- Не торопись, помедленнее, - пробормотал он. Но Женевьева не хотела медленнее. Она хотела скорости и жара страсти, всех тех вещей, что помнила до сих пор.
- Нет! - возмутилась она. И тут же смело рванула его белую рубашку. Его кожа горела от ее прикосновений, его мускулы подергивались под ее пальцами, великолепно демонстрируя его силу.
- Я хочу тебя, Женевьева, - прохрипел он, и его рубашка отлетела в сторону...
- Ты стал намного красивее, чем когда был мальчишкой, - прошептала она, с благоговением исследуя его своей рукой. Его кожа имела золотисто-коричневый оттенок, приобретенный под индийским солнцем, тело принадлежало большому и сильному мужчине. Ее прикосновения заставляли его дрожать, а когда ее пальцы добрались до его сосков, он вздрогнул. Женевьева забыла о себе, затерявшись в диком потоке, несущимся по ее венам, как терпкое вино, как ветер, что бил им в лицо, когда они катались на "Летающих Лодках".
Она подалась вперед и прошлась губами по его плоскому соску, пробуя его на вкус кончиком языка, в ответ раздался резкий стон. Она мягко рассмеялась, празднуя одержанную победу. На сей раз она сама была нападающей стороной! Она уже не та чувствительная мисс, погружаемая в счастливое забытье любым касанием его пальца. Она... Она... Она...
Его рука, ласкающая ее ногу, вызвала в ней чувственный шок, заставивший ее тело изгибаться и корчиться; всякие связные мысли вновь покинули ее голову. Она его остановит, конечно, она это сделает! Но возникло одно препятствие: ах, если бы он не пил мед из ее груди, и эта сладость, этот мед, не распространились бы по ее венам, не давая двинуть ногами. Она помнила это. Этот яд, это нездоровое желание, раздвинувшее для него ее ноги, желание неизвестно чего, отринувшее далеко-далеко все правила ее предыдущей жизни и бросившее ее в карету, направляющуюся в Гретна-Грин.
Его рука поднялась выше ее подвязки, коснувшись голой кожи, которая еще никогда не казалась настолько мягкой.
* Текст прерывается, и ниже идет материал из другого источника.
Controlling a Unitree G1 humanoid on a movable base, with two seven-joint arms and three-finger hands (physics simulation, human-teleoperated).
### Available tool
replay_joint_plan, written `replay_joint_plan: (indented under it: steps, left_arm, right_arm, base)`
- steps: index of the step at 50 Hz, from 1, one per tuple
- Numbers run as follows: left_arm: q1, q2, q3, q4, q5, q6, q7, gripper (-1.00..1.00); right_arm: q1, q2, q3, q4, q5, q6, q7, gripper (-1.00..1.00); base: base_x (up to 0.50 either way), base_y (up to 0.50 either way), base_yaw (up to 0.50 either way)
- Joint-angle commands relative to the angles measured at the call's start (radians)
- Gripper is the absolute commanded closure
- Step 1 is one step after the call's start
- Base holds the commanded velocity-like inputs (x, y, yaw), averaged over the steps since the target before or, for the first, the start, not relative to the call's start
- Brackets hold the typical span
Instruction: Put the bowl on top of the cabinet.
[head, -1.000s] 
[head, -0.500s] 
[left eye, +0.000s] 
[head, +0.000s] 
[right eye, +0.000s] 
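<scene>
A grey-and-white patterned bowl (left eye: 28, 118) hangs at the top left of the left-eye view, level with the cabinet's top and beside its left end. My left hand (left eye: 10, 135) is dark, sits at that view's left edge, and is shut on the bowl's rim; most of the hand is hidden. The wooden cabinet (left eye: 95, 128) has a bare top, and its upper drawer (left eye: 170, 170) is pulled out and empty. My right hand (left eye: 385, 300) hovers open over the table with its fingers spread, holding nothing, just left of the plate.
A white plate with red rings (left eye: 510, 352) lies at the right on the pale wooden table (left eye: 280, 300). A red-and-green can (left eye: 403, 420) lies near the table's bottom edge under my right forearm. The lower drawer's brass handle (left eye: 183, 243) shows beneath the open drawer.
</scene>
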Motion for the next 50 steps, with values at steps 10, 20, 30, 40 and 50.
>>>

Казалось, Женевьева словно ощущала это через Тобиаса, будто это вовсе не его рука, а ее, скользила по коже столь же гладкой, как у младенца, постепенно сдвигаясь на внутренню сторону, погружая один палец в...
Женевьева выгнула спину. Его губы вновь захватили ее, быстро и безжалостно, а его рука все еще находилась там, где никто и никогда не касался ее, кроме него. Все, что ей оставалось, это обхватить руками шею Тобиаса настолько крепко, насколько ей хватило сил, поскольку трепет возбуждения усиливался, почти пугающе разрастаясь и распространяясь вниз по ногам, заставляя сопротивляться его пальцам... Это было гораздо лучше, чем семь лет назад. Это стоило загубленной репутации. Это стоило всего. Даже Эразмуса.